Seorang pelaku bisnis yang menghadapi pasar persaingan sempurna tentu mengalami banyak hal - baik yang bersifat positif, maupun negatif.
Faktor yang positif, misalnya:
- Harga sudah ditetapkan pasar
- Pelaku lain menerapkan harga yang seragam tersebut
- Tidak perlu susah-susah menghitung harga produk yang akan dijual
Kondisi Ini berlaku termasuk pada komunitas tukang sayur di pasar. Atau kios penjual daging. Kios mereka umumnya terletak saling berjejeran, saling bersebelahan, dan harga sama saja semuanya, apakah seseorang membeli dari penjual A, ataupun dari penjual B (yang duduk tepat di sebelah A).
Atau juga pada pedagang makanan gultik (gulai tikungan) yang berjajar di kawasan Blok M, Jakarta Selatan.Â
Contoh lain adalah para pedagang kerak telor di acara akbar tahunan Jakarta Fair, di Kemayoran.
Sedangkan sisi negatipnya yakni:
Tak terpungkirinya bahwa kita ingin 'lebih' dari yang lainnya, maka timbullah rasa berkompetisi. Penjual di sebelah kita, otomatis akan kita anggap sebagai kompetitor kita.
Gerak-geriknya akan semakin kita perhatikan, agar kita tidak ketinggalan langkah bisnis darinya.
Sebenarnya ini hanya akan menjadi perangkap sikap yang kurang tepat. Di masa depan ini dapat menjadi boomerang.
Nah, dalam kondisi demikian hendaknya jangan mudah terkecoh.
Justru sebaliknya kita harus 'memutar kepala', berbalik 'memandang' pihak yang lebih penting dari sekadar sang competitor : yakni customer kita. Ya, kita harus mencari tahu dan mendalami preferensi atau selera dari konsumen kita. Ikutkan hati penjual untuk menyelami hati pembeli.
Contoh yang paling konkret misalnya kita ambil sederet pedagang bakpao tengah berjajar menggelar dagangannya di satu kawasan yang sama.
Pedagang A, yang memperoleh tambahan modal misalnya, memilih membangun/ renovasi kiosnya lebih besar dan mewah. Pedagang B sebaiknya tidak ikut-ikutan membangun kiosnya yang bahkan lebih besar lagi dari milik si A, semata karena emosi terhadap pesaingnya.

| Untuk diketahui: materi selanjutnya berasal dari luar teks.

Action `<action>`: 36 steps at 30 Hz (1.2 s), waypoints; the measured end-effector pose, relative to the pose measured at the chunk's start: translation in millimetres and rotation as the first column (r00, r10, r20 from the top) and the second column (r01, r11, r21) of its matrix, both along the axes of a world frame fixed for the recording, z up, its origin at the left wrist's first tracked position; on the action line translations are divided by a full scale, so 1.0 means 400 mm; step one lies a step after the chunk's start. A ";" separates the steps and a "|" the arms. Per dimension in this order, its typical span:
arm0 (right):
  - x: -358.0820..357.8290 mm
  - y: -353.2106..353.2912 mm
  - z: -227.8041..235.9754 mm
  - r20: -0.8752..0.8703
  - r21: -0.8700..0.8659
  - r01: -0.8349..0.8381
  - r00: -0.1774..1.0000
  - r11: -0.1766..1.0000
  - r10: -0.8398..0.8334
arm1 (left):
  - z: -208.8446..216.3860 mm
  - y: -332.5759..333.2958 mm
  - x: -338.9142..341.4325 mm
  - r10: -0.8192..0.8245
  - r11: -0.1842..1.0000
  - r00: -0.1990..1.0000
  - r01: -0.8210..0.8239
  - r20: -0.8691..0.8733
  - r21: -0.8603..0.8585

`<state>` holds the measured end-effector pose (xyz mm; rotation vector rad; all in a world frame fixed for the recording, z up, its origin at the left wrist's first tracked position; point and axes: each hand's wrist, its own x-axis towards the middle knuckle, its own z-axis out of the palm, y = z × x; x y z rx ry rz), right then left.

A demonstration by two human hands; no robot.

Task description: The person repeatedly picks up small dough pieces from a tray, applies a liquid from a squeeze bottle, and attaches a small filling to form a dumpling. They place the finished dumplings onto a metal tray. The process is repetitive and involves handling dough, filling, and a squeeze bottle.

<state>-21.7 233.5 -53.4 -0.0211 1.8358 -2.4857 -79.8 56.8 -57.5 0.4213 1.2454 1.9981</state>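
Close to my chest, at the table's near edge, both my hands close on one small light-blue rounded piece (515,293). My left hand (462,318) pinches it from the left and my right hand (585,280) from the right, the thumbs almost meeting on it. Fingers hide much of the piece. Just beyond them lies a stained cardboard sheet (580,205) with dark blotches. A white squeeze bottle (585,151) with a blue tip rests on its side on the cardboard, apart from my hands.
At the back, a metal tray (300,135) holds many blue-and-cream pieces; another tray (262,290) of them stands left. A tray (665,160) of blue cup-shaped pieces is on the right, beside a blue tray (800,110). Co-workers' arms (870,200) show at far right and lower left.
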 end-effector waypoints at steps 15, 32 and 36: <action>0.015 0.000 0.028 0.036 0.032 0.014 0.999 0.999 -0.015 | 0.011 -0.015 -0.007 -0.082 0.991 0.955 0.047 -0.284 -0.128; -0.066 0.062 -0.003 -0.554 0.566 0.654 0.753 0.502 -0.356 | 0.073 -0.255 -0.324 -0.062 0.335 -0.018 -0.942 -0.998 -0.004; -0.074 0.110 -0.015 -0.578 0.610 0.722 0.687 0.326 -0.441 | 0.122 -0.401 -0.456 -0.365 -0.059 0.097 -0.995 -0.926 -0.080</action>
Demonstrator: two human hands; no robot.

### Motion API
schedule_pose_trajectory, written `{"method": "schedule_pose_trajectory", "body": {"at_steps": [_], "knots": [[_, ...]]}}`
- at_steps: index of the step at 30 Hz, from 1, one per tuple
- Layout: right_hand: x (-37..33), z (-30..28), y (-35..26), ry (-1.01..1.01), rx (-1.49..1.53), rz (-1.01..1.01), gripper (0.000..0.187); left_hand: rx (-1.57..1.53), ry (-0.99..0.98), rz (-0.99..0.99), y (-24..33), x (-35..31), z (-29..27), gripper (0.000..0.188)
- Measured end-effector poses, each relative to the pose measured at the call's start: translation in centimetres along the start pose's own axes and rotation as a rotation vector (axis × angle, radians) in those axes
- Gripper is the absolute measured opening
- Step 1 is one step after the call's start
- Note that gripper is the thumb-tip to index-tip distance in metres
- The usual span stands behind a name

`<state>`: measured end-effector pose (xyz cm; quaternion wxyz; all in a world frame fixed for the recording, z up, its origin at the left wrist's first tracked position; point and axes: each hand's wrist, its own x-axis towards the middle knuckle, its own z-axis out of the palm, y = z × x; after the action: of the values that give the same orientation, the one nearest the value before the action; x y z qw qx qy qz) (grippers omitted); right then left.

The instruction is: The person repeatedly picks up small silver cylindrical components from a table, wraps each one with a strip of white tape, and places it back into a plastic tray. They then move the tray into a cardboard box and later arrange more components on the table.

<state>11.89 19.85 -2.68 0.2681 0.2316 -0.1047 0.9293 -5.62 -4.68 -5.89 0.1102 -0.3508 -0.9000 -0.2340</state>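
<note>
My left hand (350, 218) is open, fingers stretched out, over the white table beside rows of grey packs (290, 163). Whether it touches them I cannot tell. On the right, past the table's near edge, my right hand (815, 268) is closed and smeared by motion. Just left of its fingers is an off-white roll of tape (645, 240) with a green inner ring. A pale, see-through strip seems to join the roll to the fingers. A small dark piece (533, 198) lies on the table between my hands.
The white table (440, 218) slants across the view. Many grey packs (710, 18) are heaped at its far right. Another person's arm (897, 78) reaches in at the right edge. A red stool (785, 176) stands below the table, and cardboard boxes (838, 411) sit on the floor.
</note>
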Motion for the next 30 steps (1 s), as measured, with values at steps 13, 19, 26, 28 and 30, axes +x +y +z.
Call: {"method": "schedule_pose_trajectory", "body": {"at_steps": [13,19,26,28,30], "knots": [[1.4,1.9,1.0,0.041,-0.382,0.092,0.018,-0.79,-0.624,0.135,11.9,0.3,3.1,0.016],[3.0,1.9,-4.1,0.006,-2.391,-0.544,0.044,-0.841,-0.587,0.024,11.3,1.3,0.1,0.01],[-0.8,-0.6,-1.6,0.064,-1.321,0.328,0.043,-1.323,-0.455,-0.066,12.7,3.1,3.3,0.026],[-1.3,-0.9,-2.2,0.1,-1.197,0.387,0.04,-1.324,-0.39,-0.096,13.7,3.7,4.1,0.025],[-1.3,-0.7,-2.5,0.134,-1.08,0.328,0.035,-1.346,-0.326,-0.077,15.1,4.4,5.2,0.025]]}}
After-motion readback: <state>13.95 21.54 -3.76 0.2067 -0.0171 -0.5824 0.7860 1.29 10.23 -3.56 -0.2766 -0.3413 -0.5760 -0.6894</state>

Langkah yang bijak, adalah B tidak berperilaku latah seperti itu, namun justru banyak bertanya pada pelanggannya apa yang mereka inginkan atas produknya, atau sebaliknya apa yang tidak mereka sukai dari produknya berikut alasannya, tentunya.
Pada contoh pedagang bakpao seperti di atas, pedagang yang bijak mampu berinovasi membuat bakpao sesuai trend terkini, misalnya dengan tokoh-tokoh karakter/ kartun dan sebagainya.
Atau isinya diganti yang lain, seperti keju.
Kasus lain, misalnya pesaing A menggunakan nama yang 'spektakuler' misalnya Rawon Setan, nah.. jangan perbolehkan diri kita merasa 'panas' dan ikut-ikutan ganti nama yang dahsyat melebihi A. Contohnya, merk warungnya diganti menjadi Rawon Iblis Neraka.
Terdengar konyol nantinya.
Itu bisa pula terjadi ketika pedagang lain mengecilkan ukuran produk dengan alasan bahan-bahan (impor) mahal, maka bolehlah kita berkreasi sesuai harapan pelanggan dengan produk isian lokal, daripada sekadar meniru kompetitor, dengan membuat semakin mininya produk kita.
Dan masih banyak contoh lainnya.
Pada dasarnya, kita jangan sampai bersikap stereotype.
Diperlukan rasa urgensi untuk terus mengembangkan kedewasaan berbisnis kita.